[Opening Data extracts section]
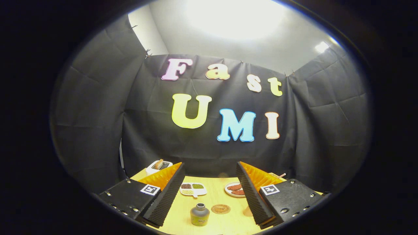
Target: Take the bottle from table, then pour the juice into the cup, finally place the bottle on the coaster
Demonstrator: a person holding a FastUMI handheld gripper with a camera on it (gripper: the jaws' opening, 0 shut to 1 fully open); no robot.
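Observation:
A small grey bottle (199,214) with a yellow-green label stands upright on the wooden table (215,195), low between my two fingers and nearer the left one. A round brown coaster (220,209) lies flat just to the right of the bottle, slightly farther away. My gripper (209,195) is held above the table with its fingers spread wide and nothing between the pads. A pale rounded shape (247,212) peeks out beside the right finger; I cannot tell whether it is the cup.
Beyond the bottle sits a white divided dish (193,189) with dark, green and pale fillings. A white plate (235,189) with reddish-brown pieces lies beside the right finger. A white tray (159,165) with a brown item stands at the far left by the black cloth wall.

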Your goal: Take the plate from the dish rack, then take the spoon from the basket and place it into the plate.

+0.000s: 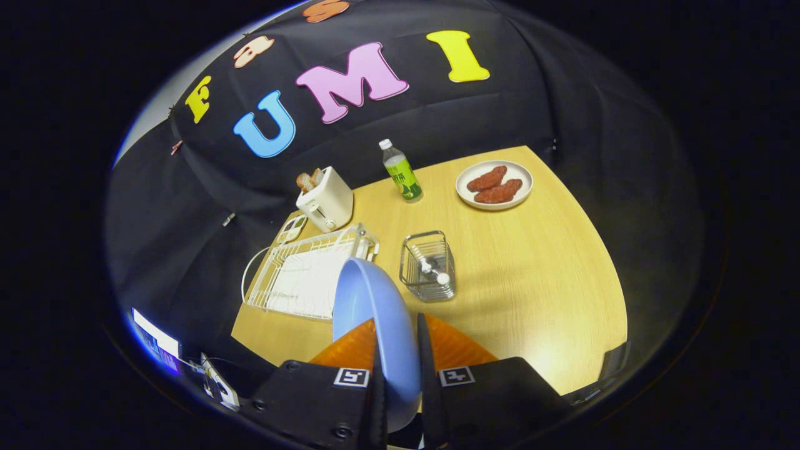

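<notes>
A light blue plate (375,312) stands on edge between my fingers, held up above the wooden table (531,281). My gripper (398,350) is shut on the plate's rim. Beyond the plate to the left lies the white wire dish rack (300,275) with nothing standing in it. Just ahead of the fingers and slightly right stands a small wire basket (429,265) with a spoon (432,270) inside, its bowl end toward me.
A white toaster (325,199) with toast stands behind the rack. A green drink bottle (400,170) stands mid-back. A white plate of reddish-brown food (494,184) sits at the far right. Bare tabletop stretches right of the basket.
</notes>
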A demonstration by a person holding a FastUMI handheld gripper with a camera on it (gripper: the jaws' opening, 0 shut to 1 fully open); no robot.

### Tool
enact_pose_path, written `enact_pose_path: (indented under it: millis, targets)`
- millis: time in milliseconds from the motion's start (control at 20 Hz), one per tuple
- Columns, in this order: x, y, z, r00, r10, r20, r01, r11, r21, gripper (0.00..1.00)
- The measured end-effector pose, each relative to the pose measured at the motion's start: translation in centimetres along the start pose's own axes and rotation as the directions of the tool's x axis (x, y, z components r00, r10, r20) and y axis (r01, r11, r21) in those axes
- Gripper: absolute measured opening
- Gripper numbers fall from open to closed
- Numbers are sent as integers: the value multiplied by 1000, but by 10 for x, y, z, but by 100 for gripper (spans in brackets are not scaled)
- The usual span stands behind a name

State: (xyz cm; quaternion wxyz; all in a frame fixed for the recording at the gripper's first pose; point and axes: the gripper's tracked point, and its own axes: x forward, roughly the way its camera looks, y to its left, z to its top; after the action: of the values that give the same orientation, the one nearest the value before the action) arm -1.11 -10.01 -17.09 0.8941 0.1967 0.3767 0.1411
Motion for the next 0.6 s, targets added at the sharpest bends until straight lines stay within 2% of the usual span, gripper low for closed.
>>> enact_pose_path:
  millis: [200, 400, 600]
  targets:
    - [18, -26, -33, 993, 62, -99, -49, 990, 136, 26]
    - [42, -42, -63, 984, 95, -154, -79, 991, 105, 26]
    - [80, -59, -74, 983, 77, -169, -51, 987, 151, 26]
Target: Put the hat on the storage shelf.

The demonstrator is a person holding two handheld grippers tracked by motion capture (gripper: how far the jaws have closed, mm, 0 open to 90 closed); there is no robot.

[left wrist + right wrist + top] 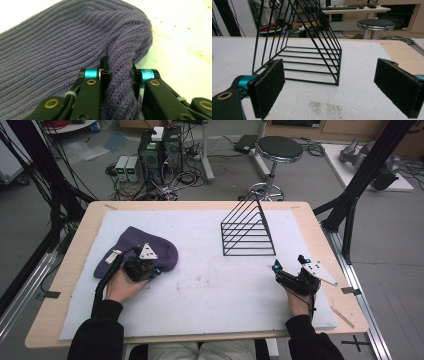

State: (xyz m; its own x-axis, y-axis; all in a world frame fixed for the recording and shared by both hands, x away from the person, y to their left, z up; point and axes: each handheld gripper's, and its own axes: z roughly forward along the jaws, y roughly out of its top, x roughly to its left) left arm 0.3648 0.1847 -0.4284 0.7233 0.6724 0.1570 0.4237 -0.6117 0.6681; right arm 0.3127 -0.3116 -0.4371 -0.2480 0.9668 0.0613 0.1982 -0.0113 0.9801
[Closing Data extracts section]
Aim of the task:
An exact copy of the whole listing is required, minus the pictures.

Result of the exercise:
Target: Take the bottle from table, then pour the juice into the cup, finally place the bottle on the coaster
Demonstrator: a person holding a FastUMI handheld gripper with a camera on it (gripper: the jaws' opening, 0 shut to 1 fully open); no robot.
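Observation:
A small grey bottle (199,214) with a yellow-green label stands upright on the wooden table (215,195), low between my two fingers and nearer the left one. A round brown coaster (220,209) lies flat just to the right of the bottle, slightly farther away. My gripper (209,195) is held above the table with its fingers spread wide and nothing between the pads. A pale rounded shape (247,212) peeks out beside the right finger; I cannot tell whether it is the cup.
Beyond the bottle sits a white divided dish (193,189) with dark, green and pale fillings. A white plate (235,189) with reddish-brown pieces lies beside the right finger. A white tray (159,165) with a brown item stands at the far left by the black cloth wall.
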
Your goal: Take the plate from the dish rack, then take the spoon from the basket and place it into the plate.

+0.000s: 

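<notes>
A light blue plate (375,312) stands on edge between my fingers, held up above the wooden table (531,281). My gripper (398,350) is shut on the plate's rim. Beyond the plate to the left lies the white wire dish rack (300,275) with nothing standing in it. Just ahead of the fingers and slightly right stands a small wire basket (429,265) with a spoon (432,270) inside, its bowl end toward me.
A white toaster (325,199) with toast stands behind the rack. A green drink bottle (400,170) stands mid-back. A white plate of reddish-brown food (494,184) sits at the far right. Bare tabletop stretches right of the basket.
</notes>
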A demonstration by a person holding a FastUMI handheld gripper with a camera on it (gripper: the jaws' opening, 0 shut to 1 fully open); no robot.

### Tool
enact_pose_path, written `enact_pose_path: (indented under it: millis, targets)`
- millis: time in milliseconds from the motion's start (control at 20 Hz), one per tuple
- Columns, in this order: x, y, z, r00, r10, r20, r01, r11, r21, gripper (0.00..1.00)
- The measured end-effector pose, each relative to the pose measured at the motion's start: translation in centimetres along the start pose's own axes and rotation as the directions of the tool's x axis (x, y, z components r00, r10, r20) and y axis (r01, r11, r21) in those axes
- Gripper: absolute measured opening
- Gripper numbers fall from open to closed
- Numbers are sent as integers: the value multiplied by 1000, but by 10 for x, y, z, but by 100 for gripper (spans in brackets are not scaled)
- The usual span stands behind a name

State: (xyz cm; quaternion wxyz; all in a frame fixed for the recording at the gripper's first pose; point and axes: the gripper's tracked point, and its own axes: x forward, roughly the way its camera looks, y to its left, z to its top; after the action: of the values that give the same orientation, the one nearest the value before the action) arm -1.11 -10.01 -17.09 0.8941 0.1967 0.3767 0.1411
Motion for the next 0.6 s, targets added at the sharpest bends until straight lines stay within 2% of the usual span, gripper low for closed.
>>> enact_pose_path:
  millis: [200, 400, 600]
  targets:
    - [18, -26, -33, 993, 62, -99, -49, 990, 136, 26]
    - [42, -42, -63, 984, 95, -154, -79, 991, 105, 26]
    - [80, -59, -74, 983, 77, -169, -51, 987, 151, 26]
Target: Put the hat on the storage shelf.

The demonstrator is a person holding two handheld grippers tracked by motion capture (gripper: how far the jaws have closed, mm, 0 open to 90 closed); there is no robot.

[left wrist + right wrist + top] 

State: (xyz m; its own x-axis, y-axis; all in a world frame fixed for the recording and shared by both hands, x away from the person, y to their left, z up; point and axes: each handheld gripper's, and its own axes: z roughly forward along the jaws, y roughly out of its top, x roughly to its left) left arm 0.3648 0.1847 -0.4284 0.7233 0.6724 0.1570 0.4237 -0.6117 0.6681; right arm 0.3127 -0.3116 -0.4371 -0.2480 0.9668 0.0613 0.1982 -0.0113 0.9801

The exercise is complete with this answer.